Jupyter's weaknesses
- Inconsistent state with the code (unless you restart the kernel every time)
- Limited view of the application state — you need
printstatements everywhere - Production integration? A nightmare
- Advanced debugging? Forget it, everything is done block by block manually
- Overloaded memory, block-by-block execution = slowness
- Labyrinthine navigation in code that's 400 pages tall
- Tooling? Zilch, figure it out yourself
- Poor syntax highlighting to top it all off
The Python debugger: the professional solution
- Guaranteed repeatability at every execution
- Full visibility of the app state (even plugins to visualize image variables and tensors)
- Smooth integration into production with the right entrypoint
- Very advanced debugging: step-by-step, conditional breakpoints, remote debugging, stepping into sub-functions...
- Optimized performance
- Intuitive navigation through the code architecture
- Rich ecosystem: auto-completion, linters...
- Git friendly
So why do so many people still use Jupyter?

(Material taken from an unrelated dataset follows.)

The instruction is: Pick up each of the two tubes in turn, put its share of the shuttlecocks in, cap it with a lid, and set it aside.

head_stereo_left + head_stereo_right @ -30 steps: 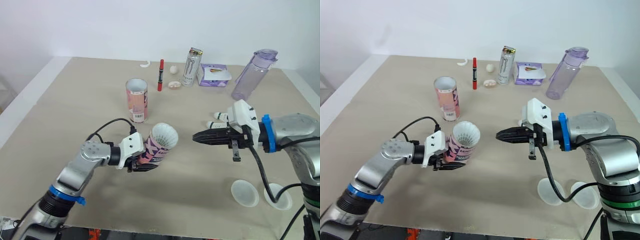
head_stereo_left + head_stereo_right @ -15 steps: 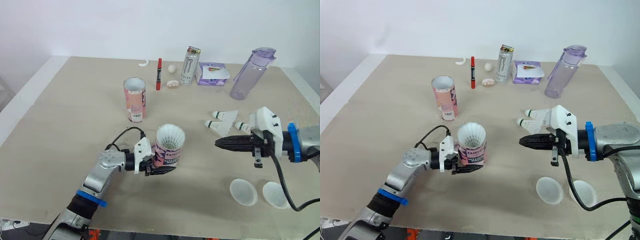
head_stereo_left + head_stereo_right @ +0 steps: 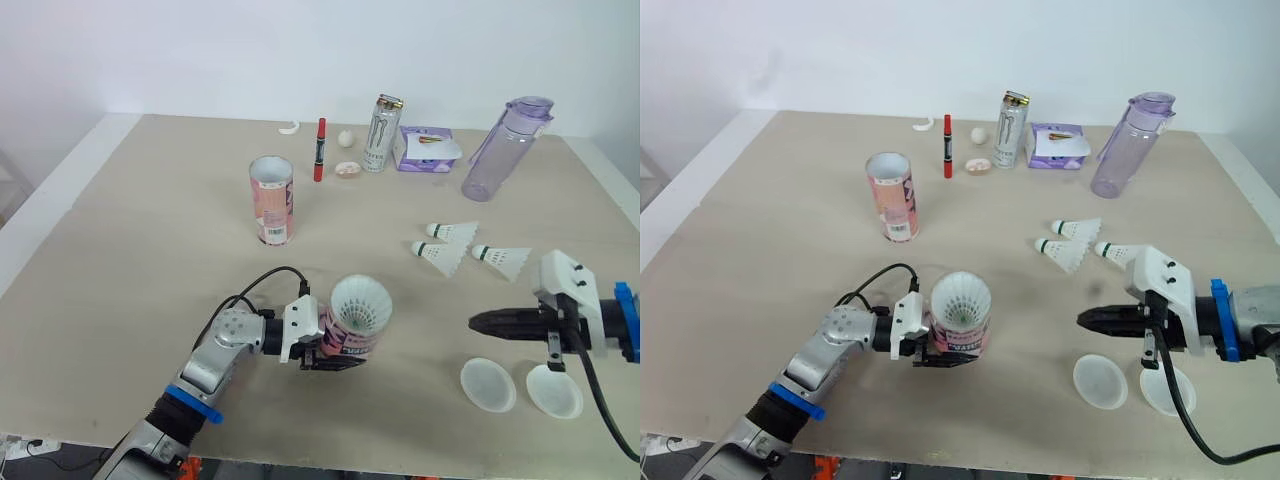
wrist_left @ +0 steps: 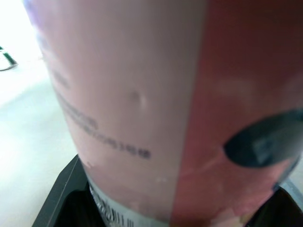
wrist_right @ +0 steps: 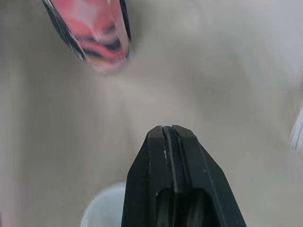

A. For one-shot data analysis focused on visualization
B. They don't know how to use the Python debugger
Those who answered B, don't panic! Learning to use a debugger is doable. And it's a game-changer.
Hot take
Jupyter is a one-shot tool that will never compete with a good debugger in the long run.
For quick exploration and occasional visualization, it's perfect. For everything else — development, debugging, production — take 30 minutes to learn how to use the VSCode or Cursor debugger. You'll never go back.